Segment Start: RECORD EXTRACTS

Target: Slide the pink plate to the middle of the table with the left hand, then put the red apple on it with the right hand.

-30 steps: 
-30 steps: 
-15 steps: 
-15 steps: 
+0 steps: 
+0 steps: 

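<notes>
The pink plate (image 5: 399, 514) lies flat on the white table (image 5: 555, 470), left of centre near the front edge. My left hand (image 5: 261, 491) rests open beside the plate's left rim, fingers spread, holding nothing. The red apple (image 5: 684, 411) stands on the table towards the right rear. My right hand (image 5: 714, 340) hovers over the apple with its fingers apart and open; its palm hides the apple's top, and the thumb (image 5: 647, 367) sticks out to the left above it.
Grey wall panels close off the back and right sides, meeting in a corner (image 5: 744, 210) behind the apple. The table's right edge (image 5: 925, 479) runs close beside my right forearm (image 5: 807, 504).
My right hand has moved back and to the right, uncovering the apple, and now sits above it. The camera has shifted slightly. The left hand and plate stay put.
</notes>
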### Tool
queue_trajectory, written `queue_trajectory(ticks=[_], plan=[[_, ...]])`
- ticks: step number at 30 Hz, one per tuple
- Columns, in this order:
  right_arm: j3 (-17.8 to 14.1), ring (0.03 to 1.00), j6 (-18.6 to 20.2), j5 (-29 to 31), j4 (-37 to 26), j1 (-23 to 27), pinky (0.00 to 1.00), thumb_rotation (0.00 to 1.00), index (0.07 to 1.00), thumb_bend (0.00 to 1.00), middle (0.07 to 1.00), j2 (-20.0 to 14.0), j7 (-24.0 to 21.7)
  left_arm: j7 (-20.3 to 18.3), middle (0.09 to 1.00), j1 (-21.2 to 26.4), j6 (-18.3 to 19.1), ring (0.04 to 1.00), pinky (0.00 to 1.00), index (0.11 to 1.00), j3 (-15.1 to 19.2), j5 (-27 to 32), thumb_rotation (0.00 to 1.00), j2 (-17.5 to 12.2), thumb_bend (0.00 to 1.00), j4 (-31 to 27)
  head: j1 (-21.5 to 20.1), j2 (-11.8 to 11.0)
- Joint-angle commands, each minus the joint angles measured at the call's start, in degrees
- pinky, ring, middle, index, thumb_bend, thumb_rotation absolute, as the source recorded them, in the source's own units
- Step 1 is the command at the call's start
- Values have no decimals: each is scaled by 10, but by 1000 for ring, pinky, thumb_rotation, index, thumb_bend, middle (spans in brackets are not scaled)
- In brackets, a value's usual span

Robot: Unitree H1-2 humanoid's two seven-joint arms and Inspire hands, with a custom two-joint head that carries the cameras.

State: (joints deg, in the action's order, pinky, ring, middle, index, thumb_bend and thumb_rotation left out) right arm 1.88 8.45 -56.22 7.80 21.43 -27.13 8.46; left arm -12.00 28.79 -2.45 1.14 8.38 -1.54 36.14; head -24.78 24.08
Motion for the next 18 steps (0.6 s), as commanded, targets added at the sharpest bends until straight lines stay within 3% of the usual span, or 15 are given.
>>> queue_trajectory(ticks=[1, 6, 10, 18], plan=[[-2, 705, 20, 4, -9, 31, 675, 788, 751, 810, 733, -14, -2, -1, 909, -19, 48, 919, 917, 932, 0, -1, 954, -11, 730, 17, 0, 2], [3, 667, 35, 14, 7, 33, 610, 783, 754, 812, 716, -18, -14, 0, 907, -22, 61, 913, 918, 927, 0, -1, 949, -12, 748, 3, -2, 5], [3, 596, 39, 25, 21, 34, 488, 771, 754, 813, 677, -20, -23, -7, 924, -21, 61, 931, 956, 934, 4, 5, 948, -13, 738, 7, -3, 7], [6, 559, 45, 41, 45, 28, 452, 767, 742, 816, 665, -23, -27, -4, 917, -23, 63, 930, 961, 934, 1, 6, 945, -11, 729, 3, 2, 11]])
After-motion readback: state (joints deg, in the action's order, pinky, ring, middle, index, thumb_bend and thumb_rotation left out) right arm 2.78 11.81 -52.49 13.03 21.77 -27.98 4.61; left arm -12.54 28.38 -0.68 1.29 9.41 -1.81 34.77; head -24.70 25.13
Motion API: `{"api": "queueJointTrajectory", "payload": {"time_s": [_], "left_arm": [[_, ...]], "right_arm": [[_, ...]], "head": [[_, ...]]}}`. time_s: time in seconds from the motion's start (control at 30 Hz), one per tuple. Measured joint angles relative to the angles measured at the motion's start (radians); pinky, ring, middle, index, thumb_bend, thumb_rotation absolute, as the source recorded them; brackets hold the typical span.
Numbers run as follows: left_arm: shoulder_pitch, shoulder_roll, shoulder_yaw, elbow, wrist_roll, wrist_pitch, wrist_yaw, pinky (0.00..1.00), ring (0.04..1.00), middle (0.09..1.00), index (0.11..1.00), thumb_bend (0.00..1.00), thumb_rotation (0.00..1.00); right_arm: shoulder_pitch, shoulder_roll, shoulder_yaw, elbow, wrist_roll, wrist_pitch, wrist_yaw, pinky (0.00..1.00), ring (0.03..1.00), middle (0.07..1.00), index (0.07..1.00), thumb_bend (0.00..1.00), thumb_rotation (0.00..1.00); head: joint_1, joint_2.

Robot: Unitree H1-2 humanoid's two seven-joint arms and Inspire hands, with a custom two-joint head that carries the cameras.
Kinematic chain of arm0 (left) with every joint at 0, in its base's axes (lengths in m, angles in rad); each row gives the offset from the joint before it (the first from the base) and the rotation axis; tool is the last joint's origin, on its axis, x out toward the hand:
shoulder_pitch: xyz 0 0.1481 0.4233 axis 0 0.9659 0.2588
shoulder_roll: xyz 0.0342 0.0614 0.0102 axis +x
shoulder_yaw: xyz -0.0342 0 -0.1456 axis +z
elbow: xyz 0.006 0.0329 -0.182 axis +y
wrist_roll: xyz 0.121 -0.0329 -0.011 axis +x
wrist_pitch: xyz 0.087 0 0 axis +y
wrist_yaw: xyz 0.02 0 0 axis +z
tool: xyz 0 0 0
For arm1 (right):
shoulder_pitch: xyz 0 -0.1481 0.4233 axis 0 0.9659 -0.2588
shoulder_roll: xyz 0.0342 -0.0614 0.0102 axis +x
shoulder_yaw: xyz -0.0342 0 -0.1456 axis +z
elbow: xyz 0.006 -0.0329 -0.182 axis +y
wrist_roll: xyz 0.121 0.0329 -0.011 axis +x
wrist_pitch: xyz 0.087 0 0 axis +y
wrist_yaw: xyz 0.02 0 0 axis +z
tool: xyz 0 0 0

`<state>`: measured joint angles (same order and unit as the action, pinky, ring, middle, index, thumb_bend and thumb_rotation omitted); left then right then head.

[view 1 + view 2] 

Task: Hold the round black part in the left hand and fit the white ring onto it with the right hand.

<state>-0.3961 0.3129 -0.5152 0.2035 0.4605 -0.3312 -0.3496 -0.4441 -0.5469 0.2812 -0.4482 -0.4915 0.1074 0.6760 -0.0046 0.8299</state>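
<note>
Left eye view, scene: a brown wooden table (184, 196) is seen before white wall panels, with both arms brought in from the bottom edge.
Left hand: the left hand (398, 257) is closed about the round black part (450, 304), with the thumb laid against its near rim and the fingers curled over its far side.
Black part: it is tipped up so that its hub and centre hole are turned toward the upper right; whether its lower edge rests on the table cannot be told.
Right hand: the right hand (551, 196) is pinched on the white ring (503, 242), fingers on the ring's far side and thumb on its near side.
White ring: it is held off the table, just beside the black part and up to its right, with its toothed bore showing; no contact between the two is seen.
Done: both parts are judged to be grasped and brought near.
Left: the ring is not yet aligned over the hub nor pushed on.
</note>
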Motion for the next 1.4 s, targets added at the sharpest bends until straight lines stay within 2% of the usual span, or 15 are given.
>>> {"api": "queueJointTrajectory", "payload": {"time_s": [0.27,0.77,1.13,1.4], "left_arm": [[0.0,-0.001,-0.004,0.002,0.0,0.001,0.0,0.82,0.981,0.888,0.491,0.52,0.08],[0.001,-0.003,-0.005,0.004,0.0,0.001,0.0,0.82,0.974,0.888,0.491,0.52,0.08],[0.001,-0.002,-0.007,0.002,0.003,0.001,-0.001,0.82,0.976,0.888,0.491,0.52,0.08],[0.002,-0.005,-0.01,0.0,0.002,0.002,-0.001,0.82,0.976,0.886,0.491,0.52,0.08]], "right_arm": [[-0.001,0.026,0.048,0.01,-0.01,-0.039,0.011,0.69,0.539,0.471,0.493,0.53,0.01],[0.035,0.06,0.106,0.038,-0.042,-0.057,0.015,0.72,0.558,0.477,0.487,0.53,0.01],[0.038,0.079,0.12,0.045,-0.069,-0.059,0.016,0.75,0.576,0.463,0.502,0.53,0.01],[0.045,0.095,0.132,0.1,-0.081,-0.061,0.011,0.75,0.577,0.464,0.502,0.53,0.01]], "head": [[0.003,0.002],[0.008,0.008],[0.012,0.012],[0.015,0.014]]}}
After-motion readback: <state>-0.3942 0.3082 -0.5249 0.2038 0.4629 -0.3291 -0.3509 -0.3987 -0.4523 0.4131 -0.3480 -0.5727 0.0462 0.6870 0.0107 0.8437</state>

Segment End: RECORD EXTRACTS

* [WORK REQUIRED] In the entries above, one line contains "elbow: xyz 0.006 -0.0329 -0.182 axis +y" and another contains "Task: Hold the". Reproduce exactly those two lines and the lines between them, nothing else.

* [ANSWER TO THIS TASK]
elbow: xyz 0.006 -0.0329 -0.182 axis +y
wrist_roll: xyz 0.121 0.0329 -0.011 axis +x
wrist_pitch: xyz 0.087 0 0 axis +y
wrist_yaw: xyz 0.02 0 0 axis +z
tool: xyz 0 0 0

`<state>`: measured joint angles (same order and unit as the action, pinky, ring, middle, index, thumb_bend and thumb_rotation omitted); left then right then head.

[view 1 + view 2] 

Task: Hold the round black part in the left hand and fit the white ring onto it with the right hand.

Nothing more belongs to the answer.